Physiological and Spectral Response of the Halophyte Suaeda Salsa to Salt Stress in a Coastal Wetland Area

Version 1 : Received: 29 August 2019 / Approved: 30 August 2019 / Online: 30 August 2019 (06:19:09 CEST)
Version 2 : Received: 16 March 2020 / Approved: 17 March 2020 / Online: 17 March 2020 (04:17:29 CET)

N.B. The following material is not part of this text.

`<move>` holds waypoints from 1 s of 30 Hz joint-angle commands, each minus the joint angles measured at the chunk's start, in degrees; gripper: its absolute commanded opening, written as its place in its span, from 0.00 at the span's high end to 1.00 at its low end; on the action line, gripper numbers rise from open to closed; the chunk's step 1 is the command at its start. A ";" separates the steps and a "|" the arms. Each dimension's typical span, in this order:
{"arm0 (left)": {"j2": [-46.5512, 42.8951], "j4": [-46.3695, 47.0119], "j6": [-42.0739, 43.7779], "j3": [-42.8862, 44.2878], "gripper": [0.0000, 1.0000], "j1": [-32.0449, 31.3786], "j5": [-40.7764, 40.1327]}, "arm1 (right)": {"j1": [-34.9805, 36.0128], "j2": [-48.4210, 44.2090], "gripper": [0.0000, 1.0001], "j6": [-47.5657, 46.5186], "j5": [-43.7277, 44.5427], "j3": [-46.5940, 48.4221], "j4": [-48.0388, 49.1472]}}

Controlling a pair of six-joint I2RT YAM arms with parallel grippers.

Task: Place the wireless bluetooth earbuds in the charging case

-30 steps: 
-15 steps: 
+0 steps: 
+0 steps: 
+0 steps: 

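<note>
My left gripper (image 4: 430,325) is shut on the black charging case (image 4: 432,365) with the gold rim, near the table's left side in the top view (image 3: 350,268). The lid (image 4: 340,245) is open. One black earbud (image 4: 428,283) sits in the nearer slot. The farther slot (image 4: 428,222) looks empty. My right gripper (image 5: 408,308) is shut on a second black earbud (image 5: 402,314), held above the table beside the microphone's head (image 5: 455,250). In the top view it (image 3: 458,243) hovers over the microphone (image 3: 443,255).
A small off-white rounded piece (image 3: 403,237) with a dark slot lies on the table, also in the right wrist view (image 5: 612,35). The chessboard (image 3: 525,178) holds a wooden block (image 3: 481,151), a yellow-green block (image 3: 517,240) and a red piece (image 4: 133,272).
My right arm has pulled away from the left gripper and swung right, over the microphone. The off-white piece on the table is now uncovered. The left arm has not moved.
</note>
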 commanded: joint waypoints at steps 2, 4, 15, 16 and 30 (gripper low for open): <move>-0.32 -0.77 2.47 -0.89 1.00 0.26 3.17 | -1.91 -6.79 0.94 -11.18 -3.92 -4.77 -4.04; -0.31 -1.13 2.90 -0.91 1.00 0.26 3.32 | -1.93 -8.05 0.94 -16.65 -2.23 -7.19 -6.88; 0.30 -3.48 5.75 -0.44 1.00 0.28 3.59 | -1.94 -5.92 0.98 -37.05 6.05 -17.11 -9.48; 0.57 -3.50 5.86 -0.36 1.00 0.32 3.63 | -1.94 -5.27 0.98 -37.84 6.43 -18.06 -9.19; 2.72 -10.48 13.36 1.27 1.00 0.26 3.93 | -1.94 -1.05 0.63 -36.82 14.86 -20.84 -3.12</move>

How to cite: Lu, X.; Zhang, S.; Zhang, Y.; Li, Y.; Wen, R.; Tian, Y. Physiological and Spectral Response of the Halophyte Suaeda Salsa to Salt Stress in a Coastal Wetland Area. Preprints 2019, 2019080317 Lu, X.; Zhang, S.; Zhang, Y.; Li, Y.; Wen, R.; Tian, Y. Physiological and Spectral Response of the Halophyte Suaeda Salsa to Salt Stress in a Coastal Wetland Area. Preprints 2019, 2019080317

Abstract

In order to understand the response mechanism between plant stress, physiological indicators and hyperspectral indices, pot experiments were conducted on Suaeda salsa seedlings collected from a coastal wetland area to reveal the effects of salt stress on the physiological indicators and reflectance spectra of Suaeda salsa at the canopy and leaf level. The Suaeda salsa seedlings were exposed to seven salt treatments of different concentrations (0 mmol/L (control), 50 mmol/L, 100 mmol/L, 200 mmol/L, 300 mmol/L, 400 mmol/L, and 600 mmol/L) in natural conditions. The physiological indicators of plant height, fresh weight, dry weight, leaf succulence, chlorophyll content, and carotenoid content were measured, in addition to the reflectance spectra of Suaeda salsa at both the canopy and leaf level. Firstly, the effects of salt stress on the physiological indicators and reflectance spectra were analyzed by the qualitative and quantitative methods. Then, physiological indicators sensitive to salt stress were further retrieved. Afterwards hyperspectral indices such as a/b and ((a-b)/(a+b) ) sensitive to salt stress were also extracted by one-way analysis of variance (ANOVA) and Student-Newman-Keuls (S-N-K) comparison test. Our results showed that plant height, root length, leaf succulence, biomass, Chl-a, and Chl-b were sensitive to salt stress, while carotenoids (Car) and relative water content on the root were not significantly affected by salt stress. At the salt concentration of 200 mmol/L, plant height, biomass, relative water content, leaf succulence peaked. With enhanced salt stress, physiological indicators decreased. The first-order derivative spectral reflectance has the highest correlation with salt stress, compared to the control. The spectral index most sensitive to the salt stress at the canopy level is (D903−D851)/(D903+D851), for which the multiple determination coefficient (r2) is 0.9216. While the most sensitive spectral index to the salt stress is (D442−D667)/(D442+D667) at the leaf level, for which the r2 is −0.898. In summary, the results indicated that there exists the quantitative relationship between the physiological indicators and spectra reflectance under salt stress and hyperspectral plant indices can effectively estimate the degree of salt stress. The inconsistency between the diagnostic hyperspectral plant indices at the canopy and leaf levels may be caused by the observation conditions, canopy structure.

Keywords

physiological indicators; reflectance spectra; Suaeda salsa; salt stress; coastal wetland

Subject

Biology and Life Sciences, Plant Sciences

Comments (1)

Comment 1
Received: 17 March 2020
Commenter: Xia Lu
Commenter's Conflict of Interests: Author
Comment: I revised the authors.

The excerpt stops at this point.